It is generally believed that solvent properties influence not only polymer spinnability but also fiber morphology and diameter,^8,15 however, selecting a suitable solvent for electrospinning a given polymer is generally based on experience with similar polymer systems or on solubility models limited by the current physico-chemical database.¹⁶ Thus, solubility parameters are good indicators for choosing solvents for fabrication of nanofibers by electrospinning.^17–19 Ghorani et al.²⁰ chose N,N-dimethylacetamide (DMAc) and acetone as the mixing solvent for electrospinning cellulose acetate (CA) due to an appropriate similarity in solubility parameters of solvents and the polymer.
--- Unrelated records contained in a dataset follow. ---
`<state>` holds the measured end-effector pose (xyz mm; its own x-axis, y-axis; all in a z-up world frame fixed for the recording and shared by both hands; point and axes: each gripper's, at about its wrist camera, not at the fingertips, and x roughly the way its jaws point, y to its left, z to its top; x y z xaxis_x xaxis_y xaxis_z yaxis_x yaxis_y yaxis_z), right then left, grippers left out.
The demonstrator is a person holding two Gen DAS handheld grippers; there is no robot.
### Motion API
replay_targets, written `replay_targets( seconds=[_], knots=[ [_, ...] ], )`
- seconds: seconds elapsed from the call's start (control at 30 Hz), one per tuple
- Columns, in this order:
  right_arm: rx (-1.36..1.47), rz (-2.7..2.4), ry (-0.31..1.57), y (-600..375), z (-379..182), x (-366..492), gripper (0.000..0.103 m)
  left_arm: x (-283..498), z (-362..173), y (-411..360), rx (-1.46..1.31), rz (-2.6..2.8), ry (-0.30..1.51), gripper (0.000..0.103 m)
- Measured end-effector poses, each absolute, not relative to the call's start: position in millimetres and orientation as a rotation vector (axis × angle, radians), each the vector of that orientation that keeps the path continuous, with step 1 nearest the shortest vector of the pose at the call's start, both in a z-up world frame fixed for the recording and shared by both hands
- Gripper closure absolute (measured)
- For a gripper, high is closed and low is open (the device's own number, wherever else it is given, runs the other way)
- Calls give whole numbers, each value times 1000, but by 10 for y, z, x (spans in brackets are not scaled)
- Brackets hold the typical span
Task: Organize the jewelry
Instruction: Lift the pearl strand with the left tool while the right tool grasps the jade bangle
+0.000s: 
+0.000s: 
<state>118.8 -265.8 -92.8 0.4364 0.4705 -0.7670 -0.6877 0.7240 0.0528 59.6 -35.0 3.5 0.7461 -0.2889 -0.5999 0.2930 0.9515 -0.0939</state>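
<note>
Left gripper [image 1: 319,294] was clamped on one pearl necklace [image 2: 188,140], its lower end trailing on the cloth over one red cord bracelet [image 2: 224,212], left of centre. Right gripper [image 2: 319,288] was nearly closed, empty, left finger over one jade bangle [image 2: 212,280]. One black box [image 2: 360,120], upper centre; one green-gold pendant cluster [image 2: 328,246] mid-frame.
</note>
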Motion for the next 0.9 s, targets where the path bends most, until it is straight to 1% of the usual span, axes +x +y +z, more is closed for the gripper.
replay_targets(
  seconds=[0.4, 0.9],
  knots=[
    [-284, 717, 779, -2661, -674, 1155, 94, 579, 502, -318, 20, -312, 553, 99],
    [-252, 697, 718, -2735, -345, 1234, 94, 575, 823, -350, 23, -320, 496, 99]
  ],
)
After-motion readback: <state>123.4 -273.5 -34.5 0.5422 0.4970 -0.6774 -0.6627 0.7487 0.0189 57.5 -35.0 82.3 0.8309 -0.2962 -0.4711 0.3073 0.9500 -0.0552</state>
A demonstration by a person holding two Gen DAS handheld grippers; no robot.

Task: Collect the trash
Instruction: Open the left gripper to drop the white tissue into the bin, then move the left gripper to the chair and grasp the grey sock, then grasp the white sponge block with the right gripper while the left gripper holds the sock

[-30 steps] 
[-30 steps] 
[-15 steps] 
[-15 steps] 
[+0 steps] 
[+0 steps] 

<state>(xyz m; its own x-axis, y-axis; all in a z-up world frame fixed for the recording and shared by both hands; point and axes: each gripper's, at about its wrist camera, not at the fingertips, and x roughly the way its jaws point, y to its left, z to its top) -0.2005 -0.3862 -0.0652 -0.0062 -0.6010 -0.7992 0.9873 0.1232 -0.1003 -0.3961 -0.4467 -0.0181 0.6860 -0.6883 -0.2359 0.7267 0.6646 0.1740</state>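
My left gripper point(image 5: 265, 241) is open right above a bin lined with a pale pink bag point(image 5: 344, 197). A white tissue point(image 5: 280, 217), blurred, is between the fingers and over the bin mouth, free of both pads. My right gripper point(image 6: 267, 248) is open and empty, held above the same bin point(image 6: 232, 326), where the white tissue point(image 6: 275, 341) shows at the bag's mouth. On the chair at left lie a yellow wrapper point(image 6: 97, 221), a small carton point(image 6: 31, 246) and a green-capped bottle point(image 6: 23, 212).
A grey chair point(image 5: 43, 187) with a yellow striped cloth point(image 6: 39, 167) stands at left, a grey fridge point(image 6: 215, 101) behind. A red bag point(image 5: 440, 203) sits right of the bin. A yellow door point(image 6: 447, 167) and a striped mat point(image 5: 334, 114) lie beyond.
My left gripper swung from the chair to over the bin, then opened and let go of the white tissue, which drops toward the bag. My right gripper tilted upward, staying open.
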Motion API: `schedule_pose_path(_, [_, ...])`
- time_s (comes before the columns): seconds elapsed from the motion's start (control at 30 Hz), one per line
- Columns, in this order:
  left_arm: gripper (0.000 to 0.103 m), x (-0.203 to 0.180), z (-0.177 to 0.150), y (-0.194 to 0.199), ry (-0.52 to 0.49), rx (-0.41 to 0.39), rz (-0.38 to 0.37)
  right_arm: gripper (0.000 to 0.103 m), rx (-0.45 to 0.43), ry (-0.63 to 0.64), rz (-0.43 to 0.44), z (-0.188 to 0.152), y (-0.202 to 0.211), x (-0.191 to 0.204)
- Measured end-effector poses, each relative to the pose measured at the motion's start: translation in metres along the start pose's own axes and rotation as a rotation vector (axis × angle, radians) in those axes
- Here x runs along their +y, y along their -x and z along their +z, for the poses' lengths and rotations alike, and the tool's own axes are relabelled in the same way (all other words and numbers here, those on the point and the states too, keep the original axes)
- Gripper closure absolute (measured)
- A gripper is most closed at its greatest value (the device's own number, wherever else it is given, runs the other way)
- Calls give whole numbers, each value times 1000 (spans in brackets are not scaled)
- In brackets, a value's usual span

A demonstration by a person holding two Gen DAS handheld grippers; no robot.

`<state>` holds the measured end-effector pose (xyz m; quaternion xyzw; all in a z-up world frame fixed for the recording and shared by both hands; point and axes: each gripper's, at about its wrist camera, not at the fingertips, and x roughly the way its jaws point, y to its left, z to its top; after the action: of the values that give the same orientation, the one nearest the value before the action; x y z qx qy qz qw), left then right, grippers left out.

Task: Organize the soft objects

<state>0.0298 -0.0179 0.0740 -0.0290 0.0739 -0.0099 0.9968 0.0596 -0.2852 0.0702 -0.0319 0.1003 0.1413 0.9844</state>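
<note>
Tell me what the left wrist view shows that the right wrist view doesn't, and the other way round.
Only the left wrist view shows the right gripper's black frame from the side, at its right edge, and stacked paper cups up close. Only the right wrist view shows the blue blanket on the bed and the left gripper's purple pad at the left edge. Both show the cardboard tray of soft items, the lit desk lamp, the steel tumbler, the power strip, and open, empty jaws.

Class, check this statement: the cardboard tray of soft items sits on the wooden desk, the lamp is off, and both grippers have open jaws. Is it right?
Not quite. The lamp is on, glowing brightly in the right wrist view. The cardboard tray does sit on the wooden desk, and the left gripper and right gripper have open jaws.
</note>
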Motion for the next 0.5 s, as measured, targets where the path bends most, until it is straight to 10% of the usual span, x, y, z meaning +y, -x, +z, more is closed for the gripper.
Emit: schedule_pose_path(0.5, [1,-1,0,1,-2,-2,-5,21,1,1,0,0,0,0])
Similarly, solubility parameters have been applied to choose the solvent for electrospinning other polymers, including poly methyl-phenyl-siloxane (PMPS)²¹ and ethyl cellulose.¹⁹ Solubility parameters can also facilitate the choice of compatible solvents for core and shell in coaxial electrospinning.^22,23 Lubasova et al.²⁴ put forward a theoretical approach for the choice of appropriate solvents for polyvinyl butyral (PVB) based upon Hansen solubility parameters (HSP). Previous work has abundantly used complicated Hansen 3D solubility graph. Other studies have utilized 2D graphs to reduce the complexity of choosing solvents, including Crowley's solubility maps and Lubasova's research which omitted one of Hansen's solubility parameters.²⁴ Compared with these approaches, Bagley graph benefits from having all three Hansen solubility parameters presented on a simple 2D graph to provide a more straightforward analysis of polymer and solvent compatibility.^22,25,26

PMMA, an amorphous, transparent thermoplastic polymer, has been utilized in light scattering and propagation materials,²⁷ bone implants and prosthetics,²⁸ biological adsorbents in water treatment,²⁹ due to its high transparency, heat resistance, compatibility with human tissue and freeze resistance. In recent years, PMMA has been electrospun with different solvents, including acetone,³⁰ dichloromethane (DCM),³¹ tetrahydrofuran (THF),¹⁴ N,N-dimethyl formamide (DMF)^29,32 and chloroform.³³ However, to the best of our knowledge, there are still few reports on a theoretical approach for choosing an appropriate solvent for electrospinning PMMA. In addition, little attention has been devoted to the PMMA/ethyl acetate (EA) system and formation of electrospun PMMA fibers with hierarchical structure. The objective of the present study is to introduce a 2D solubility graph, namely Bagley graph, to serve as a tool for choosing solvent systems for electrospinning a given polymer. Using this approach, EA was chosen as the solvent for electrospinning PMMA and the spinnability of the PMMA/EA system was investigated. Based on the Flory–Huggins model, software developed with the Delphi 7.0 programming language was used to predict the liquid–liquid phase separation of mixing systems. Thus, another objective of this work was to utilize the phase diagram to analyse the receivable and opportune mechanism of the formation of secondary structures on PMMA fibers.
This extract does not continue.